- Born: July 20, 1980 (age 46) Tokyo
- Nationality: Japanese
- Area: Manga artist
- Notable works: Blue Exorcist

= Kazue Kato =

Japanese manga artist (born 1980)

Kazue Kato (加藤和恵, Katō Kazue) is a Japanese manga artist. She debuted in 2000 with a one-shot in Akamaru Jump before publishing a full series in Monthly Shōnen Sirius. Following that series completion, she launched Blue Exorcist in Jump Square.

==Biography==
Kazue Kato was born on July 20, 1980, in Tokyo. She has two younger siblings, a brother and a sister. In high school, she had aspirations to be an animator. However, her dad did not feel she was serious enough about it, so he sent her to college. However, she left college and decided to become a manga artist instead. After publishing several one-shots, she made her first full series, Robo to Usakichi. It was serialized in Monthly Shōnen Sirius from 2005 to 2007.

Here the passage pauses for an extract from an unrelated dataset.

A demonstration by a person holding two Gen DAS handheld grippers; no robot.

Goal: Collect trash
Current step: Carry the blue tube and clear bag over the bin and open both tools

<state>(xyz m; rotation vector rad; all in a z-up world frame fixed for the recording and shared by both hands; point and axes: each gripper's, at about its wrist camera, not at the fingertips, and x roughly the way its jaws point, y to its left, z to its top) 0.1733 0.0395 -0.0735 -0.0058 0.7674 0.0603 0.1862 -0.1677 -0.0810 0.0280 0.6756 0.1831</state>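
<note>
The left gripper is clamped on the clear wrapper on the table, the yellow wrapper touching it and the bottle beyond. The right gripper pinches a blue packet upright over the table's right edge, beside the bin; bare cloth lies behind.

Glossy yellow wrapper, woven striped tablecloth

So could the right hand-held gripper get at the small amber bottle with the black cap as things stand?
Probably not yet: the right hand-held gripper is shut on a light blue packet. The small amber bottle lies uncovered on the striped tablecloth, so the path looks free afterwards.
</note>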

Following Robo to Usakichis completion, she was approached by the editorial department of Jump Square to serialize a manga in the magazine. She eventually developed Blue Exorcist, which started serialization in Jump Square on April 4, 2009. The seventh volume of the series had an initial print run of one million copies; the series was the first manga in Jump Square to achieve such a feat. In the first half of 2017, the series was the eleventh best selling manga in Japan. The series has also been given numerous adaptations, including an anime series that ran for five seasons and a film.

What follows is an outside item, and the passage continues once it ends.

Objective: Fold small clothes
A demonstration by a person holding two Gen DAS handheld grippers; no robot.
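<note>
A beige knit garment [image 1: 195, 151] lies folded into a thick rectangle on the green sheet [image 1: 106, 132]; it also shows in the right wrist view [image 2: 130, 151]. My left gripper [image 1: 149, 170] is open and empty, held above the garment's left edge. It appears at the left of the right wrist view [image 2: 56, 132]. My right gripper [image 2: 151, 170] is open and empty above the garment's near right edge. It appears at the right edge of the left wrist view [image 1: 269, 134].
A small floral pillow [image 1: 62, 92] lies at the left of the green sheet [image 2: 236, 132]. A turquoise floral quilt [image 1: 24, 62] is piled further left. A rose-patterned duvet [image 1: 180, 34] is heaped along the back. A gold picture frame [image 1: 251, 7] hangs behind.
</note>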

In 2020, she did the character designs for the Godzilla Singular Point television series. In July 2021, she announced Blue Exorcist would be put on hiatus so she could launch a manga adaptation of Fuyumi Ono's Eizen Karukaya Kaiitan novel series.

==Influences==
Kato has mentioned that the various authors and stories from the shōjo manga magazine Ribon were one of her early influences that motivated her to begin her career as a manga artist. She also mentioned Gosho Aoyama's Yaiba and the works of Katsuhiro Otomo. Kato has cited Kentaro Miura's Berserk as a major influence over her work, specifically the relationship between Guts, Griffith, and Casca.

==Works==
===Manga===
- Boku to Usagi (僕と兎) (2000) (one-shot published in Akamaru Jump)
- Robo to Usakichi (ロボとうさ吉) (2005–2007) (serialized in Monthly Shōnen Sirius)
- Blue Exorcist (青の祓魔師, Ao no Ekusoshisuto) (2009–present) (serialized in Jump Square)
- Eizen Karukaya Kaiitan (営繕かるかや怪異譚) (2021–2022) (adaptation of the novel series by Fuyumi Ono, serialized in Jump Square)

===Other===
- Godzilla Singular Point (ゴジラ S.P ＜シンギュラポイント＞, Gojira Shingyura Pointo) (2021) (character designs)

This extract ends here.